Terrified! Lord save my eyes from blasphemy:
That’s why we’re implementing a zero-tolerance approach to moderating climate change deniers, and sceptics. Not only will we be removing their comments, we’ll be locking their accounts.
Looks like 56% of Australians can’t comment on The Conversation
So a “stalled public discourse” will be able to move forward by gagging half the population? What’s your definition of “stalled”? No wonder people like Ketchell can’t understand why our electrical grid is being destroyed by subsidizing random generators with no spinning reserve in distant locations — Ketchell doesn’t even understand the basics of discussion — to unstall an argument you let both sides debate, and may “the best man win”. The reason the debate is stalled is because the only outcome Ketchell will accept is belief in fairy weather control. Since it’s a joke, maintained by namecalling “denier” and indignant fautrage, manipulated data and unvalidated models known to fail, this debate will only unstall when the debate is hammered out through … conversation, which obviously isn’t going to happen at The Conversation.

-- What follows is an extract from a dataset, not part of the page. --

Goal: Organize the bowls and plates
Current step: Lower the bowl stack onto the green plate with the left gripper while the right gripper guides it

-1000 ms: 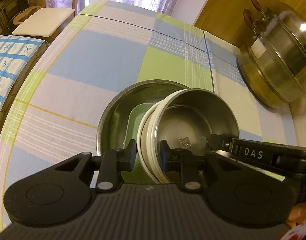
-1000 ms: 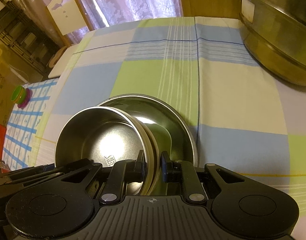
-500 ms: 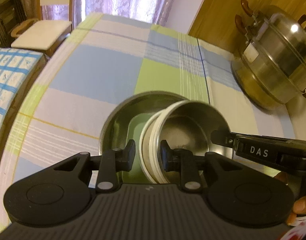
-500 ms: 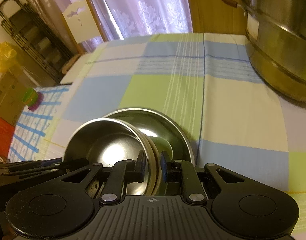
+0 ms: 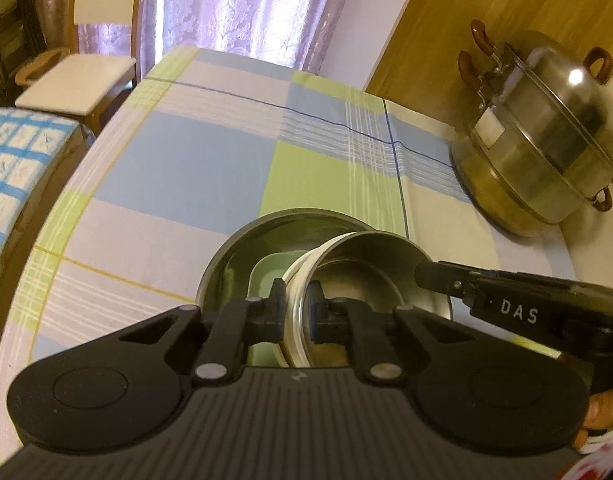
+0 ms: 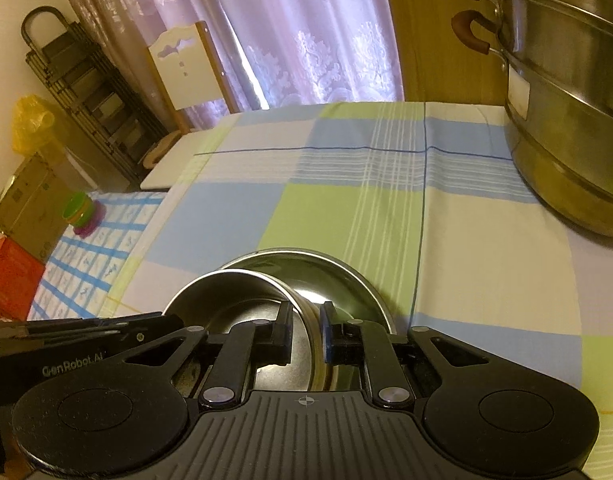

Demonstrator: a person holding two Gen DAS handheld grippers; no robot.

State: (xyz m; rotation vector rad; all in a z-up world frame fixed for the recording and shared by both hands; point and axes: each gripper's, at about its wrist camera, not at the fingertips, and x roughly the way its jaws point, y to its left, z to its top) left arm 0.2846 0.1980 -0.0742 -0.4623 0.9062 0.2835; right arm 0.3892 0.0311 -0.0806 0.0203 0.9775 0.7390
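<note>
Over the steel pan (image 5: 242,256), both claws (image 5: 296,312) (image 6: 306,334) pinch the bowl's (image 5: 366,280) rim.

The tablecloth (image 5: 194,168) is a check of pale blue, lime green and off-white, crossed by thin dark-blue lines, bundles of white stripes and a few yellow lines. The bowl (image 5: 370,256) is silvery steel with a cream-white band round its rim. The larger pan (image 5: 242,248) under it is grey steel, and a pale green dish (image 5: 266,280) lies inside. Both grippers, left (image 5: 296,312) and right (image 6: 306,332), are matt black; the right one bears white letters in the left view. The steamer (image 5: 546,152) is silver above, brassy yellow below, with brown handles. The curtain (image 6: 306,40) is lilac lace with a white floral pattern. The side cloth (image 6: 86,252) is white with a blue grid.
</note>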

But it can happen here. All believers and escapees from The Conversation are welcome to comment at joannenova.com.au. The only limits are legal, and basic manners.*
One half of the population are wrong on this topic, and one half are running chicken from debate. Join the dots.
Conversation snowflakes need protection
Here comes the fake sciencey motherhood statements. Every hypocrite, pocket-dictator and cult-ruler uses some version of “it’s better for you if I protect you from hearing things I deem unworthy”:
We believe conversations are integral to sharing knowledge, but those who are fixated on dodgy ideas in the face of decades of peer-reviewed science are nothing but dangerous.

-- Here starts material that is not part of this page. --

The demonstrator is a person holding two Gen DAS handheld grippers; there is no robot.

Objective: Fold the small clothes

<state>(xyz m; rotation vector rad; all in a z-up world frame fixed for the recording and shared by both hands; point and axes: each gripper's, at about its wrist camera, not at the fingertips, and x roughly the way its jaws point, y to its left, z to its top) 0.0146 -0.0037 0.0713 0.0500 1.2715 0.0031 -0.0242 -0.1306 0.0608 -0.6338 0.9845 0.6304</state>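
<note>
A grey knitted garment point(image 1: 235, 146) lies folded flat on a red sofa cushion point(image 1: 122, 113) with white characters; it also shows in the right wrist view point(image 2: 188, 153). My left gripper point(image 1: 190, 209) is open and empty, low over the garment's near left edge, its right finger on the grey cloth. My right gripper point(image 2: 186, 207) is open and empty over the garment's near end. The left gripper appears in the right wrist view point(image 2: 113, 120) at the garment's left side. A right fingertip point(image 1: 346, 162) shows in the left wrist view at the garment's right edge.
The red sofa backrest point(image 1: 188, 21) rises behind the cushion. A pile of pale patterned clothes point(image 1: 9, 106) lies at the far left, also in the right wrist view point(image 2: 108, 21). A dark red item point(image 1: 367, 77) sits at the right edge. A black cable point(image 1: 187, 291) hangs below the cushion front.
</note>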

It is counter productive to present the evidence and then immediately undermine it by giving space to trolls. The hopeless debates between those with evidence and those who fabricate simply stalls action.
As a reader, author or commenter, we need your help. If you see something that is misinformation, please don’t engage, simply report it. Do this by clicking the report button below a comment.

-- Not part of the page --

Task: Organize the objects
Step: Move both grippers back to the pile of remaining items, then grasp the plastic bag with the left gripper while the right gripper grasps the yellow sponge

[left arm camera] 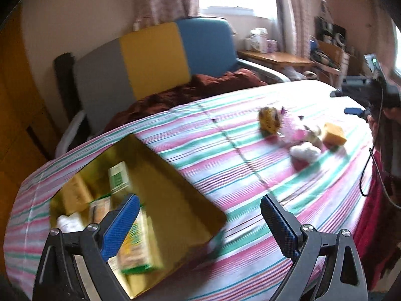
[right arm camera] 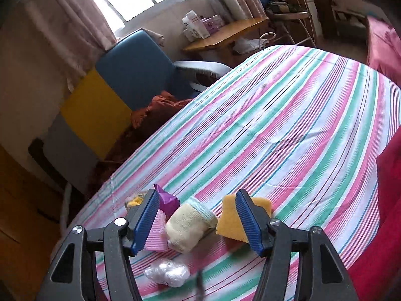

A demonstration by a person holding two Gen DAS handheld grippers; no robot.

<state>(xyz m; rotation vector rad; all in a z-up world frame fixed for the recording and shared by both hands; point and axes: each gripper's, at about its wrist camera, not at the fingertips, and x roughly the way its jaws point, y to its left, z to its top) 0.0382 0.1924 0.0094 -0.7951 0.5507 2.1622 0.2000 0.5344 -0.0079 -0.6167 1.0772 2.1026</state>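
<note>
Right now the right tool (right arm camera: 198, 219) hangs released over the striped bed (right arm camera: 288, 130), jaws apart around nothing. Between its fingers lies a cream rolled cloth (right arm camera: 188, 228); a yellow sponge (right arm camera: 229, 217) sits behind its right finger, and a purple wrapper (right arm camera: 168, 200) just beside its left finger. Below it lies a clear plastic wad (right arm camera: 166, 274). The left tool (left arm camera: 200, 223) is released too, empty, its left finger over a yellow box (left arm camera: 175, 200) holding cartons (left arm camera: 135, 245).
</note>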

So who’s a troll then? Roy Spencer? Ph.D. in meteorology, NASA’s Exceptional Scientific Achievement Medal, supported by NASA, NOAA, and DOE?
Half the population of Australia, the UK, USA, NZ and Canada are trolls according to surveys and most national elections. As I’ve said before, the polls are in:
Obviously he doesn’t have Misha’s scientific qualifications which apparently amount to watching twenty years of The ABC:
Misha Ketchell
Editor & Executive Director
Misha has been a journalist for more than 20 years. In previous roles he was a reporter at The Age, founding editor of The Big Issue Australia and editor of Crikey, The Reader and The Melbourne Weekly. He also spent several years at the ABC where he was a TV producer on Media Watch and The 7:30 Report and an editor on The Drum.
History won’t be kind to those journalists who fell for the belief that solar panels can stop storms which tens of thousands of qualified engineers, atmospheric physicists, geologists, doctors, and scientists tried to warn about. Nobel prize winners of physics and men who walked on the moon. Freeman Dyson. Shame none of them are as smart as Ketchell.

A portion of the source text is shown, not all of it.